▶ YOUR GOAL: Only the pictures are dropped. Restate each line below word for word.
····················
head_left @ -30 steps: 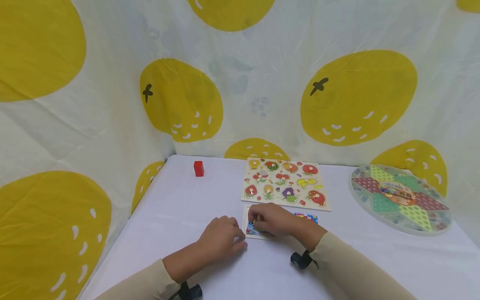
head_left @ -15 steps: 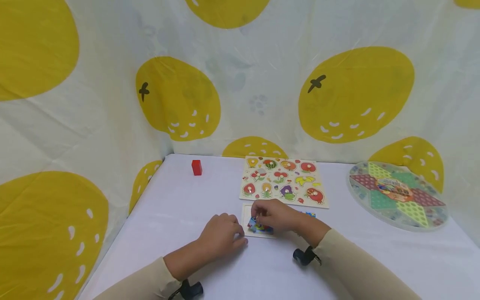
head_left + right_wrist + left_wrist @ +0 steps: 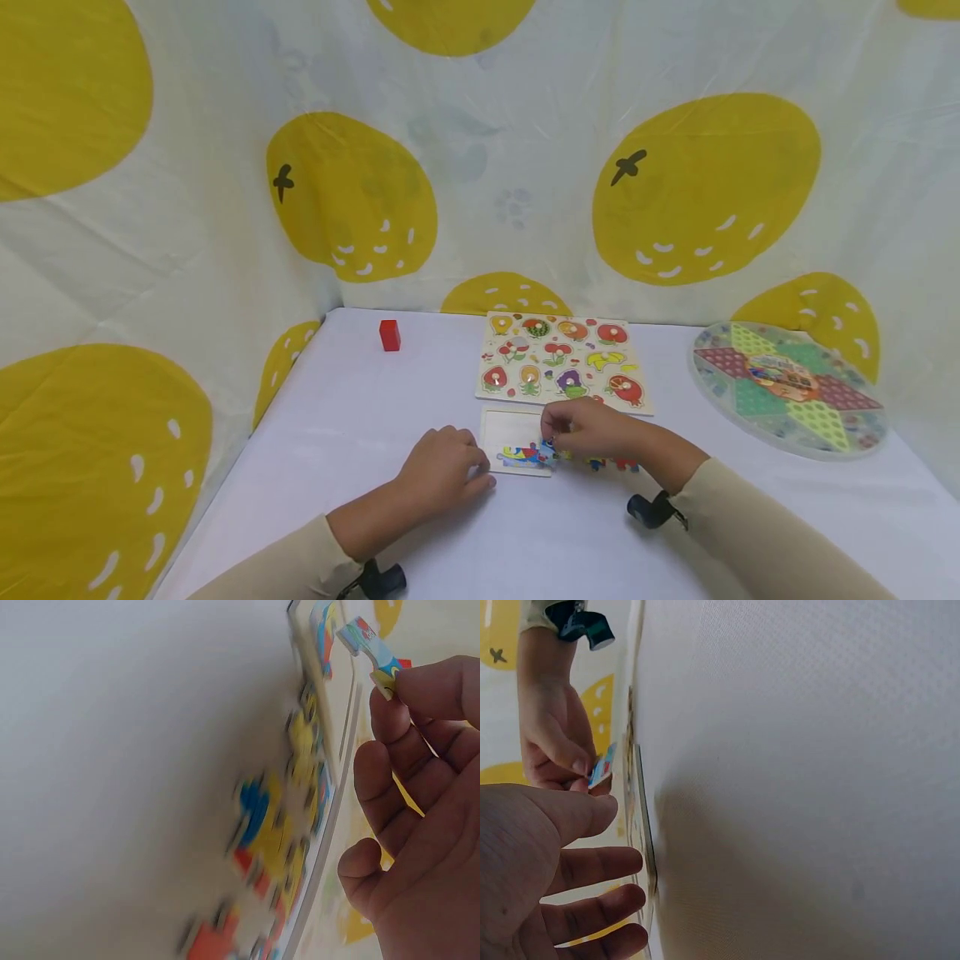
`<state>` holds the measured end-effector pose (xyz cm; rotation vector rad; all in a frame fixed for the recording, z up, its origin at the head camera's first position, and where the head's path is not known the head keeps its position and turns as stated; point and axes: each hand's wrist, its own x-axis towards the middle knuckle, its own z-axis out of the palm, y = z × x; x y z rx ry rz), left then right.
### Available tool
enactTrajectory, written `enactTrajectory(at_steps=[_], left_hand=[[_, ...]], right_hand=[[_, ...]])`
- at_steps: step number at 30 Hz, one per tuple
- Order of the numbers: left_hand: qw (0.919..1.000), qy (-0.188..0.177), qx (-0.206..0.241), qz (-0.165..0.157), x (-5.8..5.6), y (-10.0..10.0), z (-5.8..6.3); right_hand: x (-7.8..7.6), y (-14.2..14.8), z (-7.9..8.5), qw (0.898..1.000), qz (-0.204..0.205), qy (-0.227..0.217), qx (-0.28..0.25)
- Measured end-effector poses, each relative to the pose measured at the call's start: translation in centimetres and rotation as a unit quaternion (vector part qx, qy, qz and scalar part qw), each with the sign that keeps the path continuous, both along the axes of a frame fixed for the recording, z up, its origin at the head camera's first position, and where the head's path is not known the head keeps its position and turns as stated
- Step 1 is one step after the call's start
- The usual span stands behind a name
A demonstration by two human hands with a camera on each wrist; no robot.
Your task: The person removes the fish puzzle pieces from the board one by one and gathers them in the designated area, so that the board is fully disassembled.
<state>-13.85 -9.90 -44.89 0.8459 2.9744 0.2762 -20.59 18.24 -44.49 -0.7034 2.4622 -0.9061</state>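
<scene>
My right hand (image 3: 596, 429) pinches a blue jigsaw piece (image 3: 373, 651) between thumb and index finger, raised off the table at the right side of a small pale puzzle tray (image 3: 513, 423). Inside the tray, colourful assembled pieces (image 3: 517, 455) lie along its lower edge. More loose jigsaw pieces (image 3: 262, 832) are spread on the table under my right hand, blurred in the right wrist view. My left hand (image 3: 442, 471) rests by the tray's lower left corner, its fingers (image 3: 600, 866) loosely extended and holding nothing.
Behind the tray lies a wooden fruit peg board (image 3: 558, 358). A round Chinese checkers board (image 3: 787, 392) sits at the right, and a red block (image 3: 390, 335) stands at the back left. A patterned cloth (image 3: 480, 167) hangs behind the table.
My right hand has lifted the jigsaw piece and moved right, from over the tray's lower left to its right edge, uncovering the assembled pieces. My left hand has stayed in place.
</scene>
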Motion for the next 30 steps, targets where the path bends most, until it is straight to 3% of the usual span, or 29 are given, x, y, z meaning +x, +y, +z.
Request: enactTrajectory(at_steps=[8, 16, 30], left_hand=[[1.0000, -0.008, -0.002, -0.001, 0.0, 0.1, -0.2], [0.9999, -0.011, -0.001, -0.003, -0.1, 0.3, -0.1], [0.9999, -0.015, -0.004, 0.000, -0.1, 0.4, 0.0]], right_hand=[[0.6, 1.6, 0.3, 0.999, 0.018, -0.016, 0.022], [1.5, 1.9, 0.1, 0.999, 0.025, -0.043, 0.007], [1.7, 1.7, -0.9, 0.995, 0.062, 0.046, 0.056]])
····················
▶ ANSWER BOX:
head_left @ -30 steps: 
head_left @ -15 steps: 
head_left + right_wrist + left_wrist @ +0 steps: 
`<state>` holds the measured end-effector pose (xyz cm; rotation vector rad; all in a frame fixed for the recording, z up, its origin at the head camera's first position, and where the head's path is not known the head keeps its position and turns as stated; point and axes: each hand's wrist, its own x-axis towards the middle knuckle, its own z-axis out of the palm, y = z × x; x y z rx ry rz), left then right.
### Available tool
enactTrajectory, written `enactTrajectory(at_steps=[_], left_hand=[[_, ...]], right_hand=[[_, ...]])`
- at_steps: step number at 30 Hz, one per tuple
- Order of the numbers: left_hand: qw (0.919..1.000), qy (-0.188..0.177), qx (-0.206..0.241), qz (-0.165..0.157), x (-5.8..5.6), y (-10.0..10.0), z (-5.8..6.3); right_hand: x (-7.8..7.6), y (-14.2..14.8), z (-7.9..8.5), qw (0.898..1.000), qz (-0.204..0.205), qy (-0.227..0.217), qx (-0.28..0.25)
- Measured end-effector poses, each relative to the pose measured at the call's start: translation in centimetres and rotation as a unit quaternion (vector part qx, qy, qz and scalar part qw), each with the sign that keeps the path continuous, both along the axes of a frame fixed for the recording, z up, its origin at the head camera's first position, and where the head's path is not known the head keeps its position and turns as stated
- Step 1 is one step after the call's start
- The usual span stands behind a name
A demonstration by two human hands with a camera on each wrist; no robot.
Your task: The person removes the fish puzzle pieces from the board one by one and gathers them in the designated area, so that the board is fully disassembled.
<state>-13.85 -9.90 -44.89 0.8459 2.9744 0.2762 -20.59 18.24 -44.49 -0.7034 2.4622 -0.9061</state>
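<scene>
My right hand (image 3: 596, 429) pinches a blue jigsaw piece (image 3: 373, 651) between thumb and index finger, raised off the table at the right side of a small pale puzzle tray (image 3: 513, 423). Inside the tray, colourful assembled pieces (image 3: 517, 455) lie along its lower edge. More loose jigsaw pieces (image 3: 262, 832) are spread on the table under my right hand, blurred in the right wrist view. My left hand (image 3: 442, 471) rests by the tray's lower left corner, its fingers (image 3: 600, 866) loosely extended and holding nothing.
Behind the tray lies a wooden fruit peg board (image 3: 558, 358). A round Chinese checkers board (image 3: 787, 392) sits at the right, and a red block (image 3: 390, 335) stands at the back left. A patterned cloth (image 3: 480, 167) hangs behind the table.
My right hand has lifted the jigsaw piece and moved right, from over the tray's lower left to its right edge, uncovering the assembled pieces. My left hand has stayed in place.
</scene>
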Motion for the next 30 steps, targets where the path bends most, until it is straight to 3% of the usual span, or 29 are given, x, y, z meaning +x, +y, +z.
Request: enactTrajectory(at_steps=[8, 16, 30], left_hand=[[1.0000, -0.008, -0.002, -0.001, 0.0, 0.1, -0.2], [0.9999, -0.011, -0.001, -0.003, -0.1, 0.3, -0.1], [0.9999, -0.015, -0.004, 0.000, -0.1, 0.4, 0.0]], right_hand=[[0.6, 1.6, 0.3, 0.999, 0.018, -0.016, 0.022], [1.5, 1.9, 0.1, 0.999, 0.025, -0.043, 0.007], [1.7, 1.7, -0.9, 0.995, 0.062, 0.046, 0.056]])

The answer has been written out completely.